But Federally, it seems that good news is not far off. At home, interest rates are finally on the decline after 7 years going up. The economy has sufficiently cooled for the Reserve bank to apply some relief. Tax cuts were supplied from July 1 as well. So families, whilst far from being on easy street, can at least feel some hope that help is on its way.
Overseas, and the US election is in full swing and it can't come quick enough. It seemed a forgone conclusion that America would see fit to throw out the republicans when Bush is automatically retired, but a young attractive relative newcomer from Alaska seems have thrown a few spanners in the works.

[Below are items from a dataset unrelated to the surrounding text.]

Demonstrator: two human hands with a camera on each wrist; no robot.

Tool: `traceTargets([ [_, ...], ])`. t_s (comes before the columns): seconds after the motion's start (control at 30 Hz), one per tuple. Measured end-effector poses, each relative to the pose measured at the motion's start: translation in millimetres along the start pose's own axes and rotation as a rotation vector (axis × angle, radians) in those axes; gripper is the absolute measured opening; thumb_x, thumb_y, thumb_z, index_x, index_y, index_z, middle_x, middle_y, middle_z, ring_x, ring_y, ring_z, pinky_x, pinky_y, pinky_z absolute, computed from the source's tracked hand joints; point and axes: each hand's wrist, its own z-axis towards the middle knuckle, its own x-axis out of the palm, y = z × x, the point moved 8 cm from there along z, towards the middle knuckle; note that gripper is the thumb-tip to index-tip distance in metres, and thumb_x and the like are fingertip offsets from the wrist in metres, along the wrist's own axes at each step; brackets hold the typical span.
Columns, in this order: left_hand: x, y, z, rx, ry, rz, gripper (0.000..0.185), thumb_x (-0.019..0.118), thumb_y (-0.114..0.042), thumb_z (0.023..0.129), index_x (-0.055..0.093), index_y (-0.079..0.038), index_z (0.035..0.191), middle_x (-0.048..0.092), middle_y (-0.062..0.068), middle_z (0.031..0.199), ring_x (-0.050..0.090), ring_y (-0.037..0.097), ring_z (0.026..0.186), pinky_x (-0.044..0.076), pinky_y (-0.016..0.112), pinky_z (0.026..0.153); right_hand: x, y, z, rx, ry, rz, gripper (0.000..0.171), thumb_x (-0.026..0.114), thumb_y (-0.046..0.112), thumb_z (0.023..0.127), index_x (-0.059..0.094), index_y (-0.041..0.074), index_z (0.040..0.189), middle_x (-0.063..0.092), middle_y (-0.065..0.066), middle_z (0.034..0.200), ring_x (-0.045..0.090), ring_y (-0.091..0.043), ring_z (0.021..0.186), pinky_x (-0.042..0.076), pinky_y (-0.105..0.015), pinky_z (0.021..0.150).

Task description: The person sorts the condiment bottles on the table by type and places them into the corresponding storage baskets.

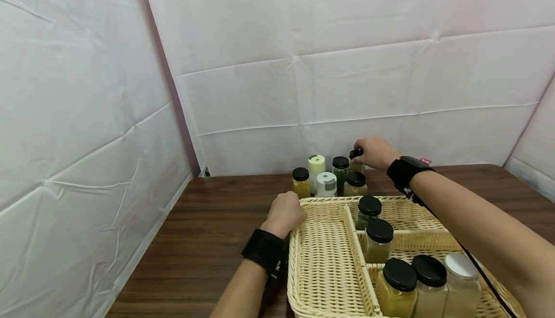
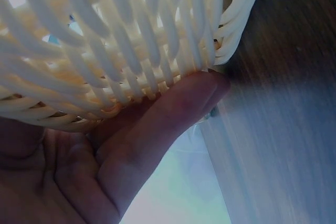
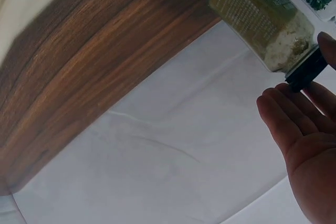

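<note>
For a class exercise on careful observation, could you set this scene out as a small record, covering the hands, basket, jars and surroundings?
Left hand: grips the basket at its far left corner
Right hand: pinches a jar by its black lid
Held jar lifted: cannot tell
Basket type: wicker, divided into compartments
Jars in basket: five; four black lids, one white
Containers beyond basket: five, besides the held jar
Surface: dark wood table
Backdrop: white sheeting
</note>
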Motion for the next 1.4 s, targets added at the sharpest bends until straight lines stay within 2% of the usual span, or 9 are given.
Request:
traceTargets([
  [0.27,-1.5,-1.4,0.4,0.013,-0.01,0.007,0.051,0.062,0.01,0.091,0.033,-0.016,0.057,0.021,-0.004,0.058,0.023,0.013,0.05,0.023,0.026,0.049,4,-3,0,0.034,0.021,0.043,0.043,0.074,0.015,0.101,0.062,-0.017,0.128,0.068,-0.031,0.112,0.067,-0.044,0.098,0.053,-0.054,0.083],
  [0.5,-0.9,-3.0,-1.6,0.016,0.001,-0.014,0.053,0.061,0.011,0.092,0.031,-0.016,0.057,0.018,-0.004,0.057,0.018,0.011,0.05,0.021,0.026,0.049,7,-6,0,0.054,0.03,0.049,0.043,0.071,0.014,0.102,0.059,-0.017,0.13,0.067,-0.032,0.114,0.067,-0.043,0.098,0.052,-0.054,0.083],
  [0.7,-1.1,-4.6,-1.3,0.016,-0.009,0.0,0.052,0.062,0.01,0.092,0.032,-0.016,0.058,0.019,-0.003,0.058,0.021,0.012,0.05,0.022,0.026,0.049,8,-8,-1,0.061,0.028,0.051,0.043,0.071,0.014,0.103,0.057,-0.017,0.13,0.066,-0.031,0.112,0.066,-0.042,0.096,0.052,-0.053,0.081],
  [1.07,1.7,-5.4,1.3,-0.002,-0.008,0.029,0.049,0.064,0.008,0.092,0.037,-0.015,0.058,0.023,-0.002,0.06,0.029,0.015,0.051,0.027,0.027,0.05,8,-10,-5,0.059,0.008,0.061,0.04,0.07,0.013,0.102,0.059,-0.016,0.128,0.067,-0.03,0.11,0.067,-0.042,0.096,0.052,-0.054,0.082],
  [1.4,3.4,-7.9,2.2,0.004,-0.01,0.02,0.05,0.063,0.009,0.092,0.035,-0.015,0.057,0.021,-0.002,0.06,0.026,0.015,0.051,0.025,0.027,0.05,5,-17,-12,0.054,-0.03,0.092,0.041,0.07,0.013,0.102,0.06,-0.017,0.128,0.066,-0.032,0.111,0.067,-0.04,0.093,0.053,-0.053,0.08],
])
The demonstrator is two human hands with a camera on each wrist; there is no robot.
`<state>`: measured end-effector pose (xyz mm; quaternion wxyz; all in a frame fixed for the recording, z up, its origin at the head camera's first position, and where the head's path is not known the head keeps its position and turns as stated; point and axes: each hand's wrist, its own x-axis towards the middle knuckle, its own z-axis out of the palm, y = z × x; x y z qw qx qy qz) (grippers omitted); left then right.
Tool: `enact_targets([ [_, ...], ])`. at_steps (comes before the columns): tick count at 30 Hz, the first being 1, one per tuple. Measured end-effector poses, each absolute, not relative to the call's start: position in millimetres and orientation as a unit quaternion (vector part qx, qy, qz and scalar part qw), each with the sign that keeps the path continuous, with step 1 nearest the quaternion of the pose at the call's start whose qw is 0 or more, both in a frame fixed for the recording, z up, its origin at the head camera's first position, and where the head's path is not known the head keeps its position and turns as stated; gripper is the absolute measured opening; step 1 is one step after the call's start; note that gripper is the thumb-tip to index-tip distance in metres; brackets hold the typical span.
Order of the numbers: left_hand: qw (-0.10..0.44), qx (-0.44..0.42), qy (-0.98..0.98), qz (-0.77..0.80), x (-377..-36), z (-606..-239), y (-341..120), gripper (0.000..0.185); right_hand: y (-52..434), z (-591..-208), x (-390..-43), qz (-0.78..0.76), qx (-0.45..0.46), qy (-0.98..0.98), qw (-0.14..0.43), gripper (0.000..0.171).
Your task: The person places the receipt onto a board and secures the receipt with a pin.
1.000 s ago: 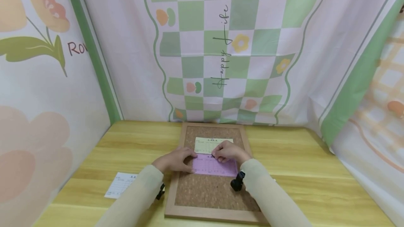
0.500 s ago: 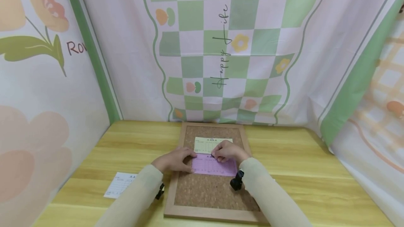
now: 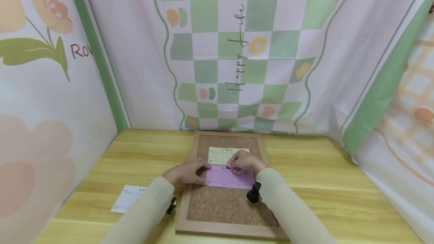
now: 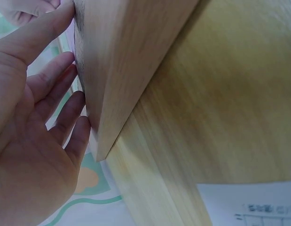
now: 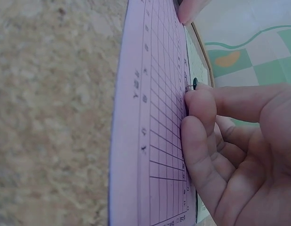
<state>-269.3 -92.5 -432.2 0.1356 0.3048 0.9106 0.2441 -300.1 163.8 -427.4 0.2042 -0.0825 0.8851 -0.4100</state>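
Work surface: yellow wood-grain table (image 3: 325, 172), its far edge against a pale rear fabric hanging (image 3: 203, 70) printed with green-and-white checks and sideways "Happy Life" lettering (image 3: 236, 48). Left hanging (image 3: 40, 93): white, large floral print, green border. Right hanging (image 3: 383, 101): green band, orange plaid. Folds noted at rear. Light soft.

Soft, even light in head view, dimmer wrist views, corkboard (image 5: 53, 117) blurred in right-wrist view
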Motion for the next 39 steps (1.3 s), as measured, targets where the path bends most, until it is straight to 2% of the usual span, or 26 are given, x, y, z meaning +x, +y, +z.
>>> enact_targets([
  [39,0.138,0.303,0.911,0.243,-270.8,-432.8,-93.0,0.055,152.9,-418.3,-298.4,-0.365,-0.083,0.903,0.21,0.012],
])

Should America elect Barack Obama, it will be an historic occasion. But more importantly, it would help restore equity in a country that seems to prmote inequites almost on a daily basis. How can the richest nation on the world have a slave labour system disguised as the minimum wage system? It's a working poor and it's a disgrace. It is but one of the things Obama plans on changing should he win office come November.
THE DIGNITY OF WORK is something mentioned in his campaign speeches and it shows how people need to have a job to feel better, be motivated and provide an example for others who may be struggling around them.
Both Australia and America live in times of unknown wealth. It is shameful that others can be left to struggle, be shortchanged for their efforts by government design and left behind by the community. No, we are not advocating communism, that was a system bogged down by too may inefficiencies and corruptions to ever be successful. But by thinking that being fair and communism are the same, then being well off and filty rich are too. They are not.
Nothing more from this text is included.